Silent Cities: Regina Trench Cemetery, Somme
By the 1930s the work on the war cemeteries was almost complete, but the final cemetery was not actually finished until September 1938; one year before the outbreak of the Second World War.
This image of Regina Trench Cemetery, right out in the fields close to the village of Courcelette, had been built on a site where heavy fighting had taken place involving men of the Canadian Corps in September-November 1916. It was subsequently enlarged post-war by concentrating graves in from the surrounding area.
The headstones here look new; the trees are young and the plants which would give them the appearance of the ‘English garden’ just beginning to take hold. Today it remains a place of tranquility and reflection just as it was in those early days, and one of many Silent Cities well off the tourist route and rarely visited.
CEF: Sergeant Majors on the Somme 1916
Taken at one of the many temporary photographic studios close to the Somme battlefield, this image shows three Sergeant Majors of the 20th Battalion Canadian Infantry CEF on the eve of marching to take part in the attack on Courcelette, on 15th September 1916. On this day the 20th helped capture the village and over the next month were heavily involved in the continued fighting for Regina Trench.
All three men in the photograph were old soldiers and were now senior Warrant Officers in the battalion. Bandmaster R. More (left) was the Warrant Officer Class 1 in charge of the battalion band, which played in camp when out of action and provided men as Stretcher Bearers on the battlefield. Regimental Quarter Master Sergeant A.B. Brown (right) was ‘Quarters’ the man who ensured the battalion got its quota of food, equipment and ammunition. In the centre is the ‘Regimental’ – Regimental Sergeant Major J. Collet. Having had a long career in the British Army, Collett saw the 20th through some tough battles on the Western Front and was decorated with the Military Cross for bravery in the fighting at Courcelette. All three men survived the war and were typical of the tough warriors that made up the CEF on the Somme in 1916.

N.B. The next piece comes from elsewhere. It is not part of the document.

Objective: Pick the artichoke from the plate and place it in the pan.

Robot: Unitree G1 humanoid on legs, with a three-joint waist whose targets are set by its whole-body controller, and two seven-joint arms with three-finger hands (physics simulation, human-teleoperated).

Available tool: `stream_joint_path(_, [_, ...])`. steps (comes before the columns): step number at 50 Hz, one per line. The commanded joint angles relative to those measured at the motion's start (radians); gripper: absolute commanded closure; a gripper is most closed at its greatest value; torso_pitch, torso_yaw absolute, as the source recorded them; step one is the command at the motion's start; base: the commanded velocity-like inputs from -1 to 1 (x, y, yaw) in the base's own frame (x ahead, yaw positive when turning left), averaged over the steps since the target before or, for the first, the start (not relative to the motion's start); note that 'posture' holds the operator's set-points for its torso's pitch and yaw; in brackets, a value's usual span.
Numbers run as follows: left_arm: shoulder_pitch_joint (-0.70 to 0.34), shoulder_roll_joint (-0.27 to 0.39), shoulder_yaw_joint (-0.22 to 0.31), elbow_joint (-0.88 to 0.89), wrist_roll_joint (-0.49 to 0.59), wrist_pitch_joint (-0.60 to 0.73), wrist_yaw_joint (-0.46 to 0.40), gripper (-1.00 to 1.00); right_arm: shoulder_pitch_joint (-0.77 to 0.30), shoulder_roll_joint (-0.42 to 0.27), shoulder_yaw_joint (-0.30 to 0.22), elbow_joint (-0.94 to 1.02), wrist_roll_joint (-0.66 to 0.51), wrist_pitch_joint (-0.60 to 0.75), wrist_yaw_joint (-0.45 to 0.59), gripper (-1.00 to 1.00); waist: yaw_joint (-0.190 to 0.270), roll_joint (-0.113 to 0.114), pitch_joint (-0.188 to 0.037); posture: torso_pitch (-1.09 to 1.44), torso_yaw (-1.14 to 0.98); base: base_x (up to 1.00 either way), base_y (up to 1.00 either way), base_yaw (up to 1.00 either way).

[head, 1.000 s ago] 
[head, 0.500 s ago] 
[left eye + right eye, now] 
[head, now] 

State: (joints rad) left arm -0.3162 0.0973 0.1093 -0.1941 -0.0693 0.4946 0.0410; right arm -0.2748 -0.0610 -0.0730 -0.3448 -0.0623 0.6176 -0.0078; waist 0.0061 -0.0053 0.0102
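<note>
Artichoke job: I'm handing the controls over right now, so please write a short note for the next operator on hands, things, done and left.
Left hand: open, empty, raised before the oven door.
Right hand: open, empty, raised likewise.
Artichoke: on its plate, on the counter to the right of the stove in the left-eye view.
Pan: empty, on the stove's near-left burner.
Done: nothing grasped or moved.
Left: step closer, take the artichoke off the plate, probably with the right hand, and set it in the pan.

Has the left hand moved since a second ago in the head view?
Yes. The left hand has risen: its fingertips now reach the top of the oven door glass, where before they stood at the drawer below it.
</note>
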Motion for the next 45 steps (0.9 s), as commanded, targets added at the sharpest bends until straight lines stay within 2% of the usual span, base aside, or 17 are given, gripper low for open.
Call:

Courcelette Sugar Factory 1919
The small Somme village of Courcelette was captured by the Germans in September 1914 and would remain in their hands until it was liberated by Canadian troops in the Battle of Flers-Courcelette, when Tanks were used for the first time, on 15th September 1916. The Germans turned one of the village chateaux into a field hospital, built a substantial cemetery which eventually had more than 2000 burials and utilised the Sugar Factory close to the main Albert-Bapaume road as a strong point.
This image of the Sugar Factory is one of a small collection taken by a Canadian veteran when he toured some of the sites where he had fought in 1919.
Sugar Factories were commonplace in France at the time of the Great War; sugar beet was a major crop and almost every village processed them as part of the sugar trade. Today such factories are rare and the rebuilt Courcelette Sugar Factory has been a garden centre for many years.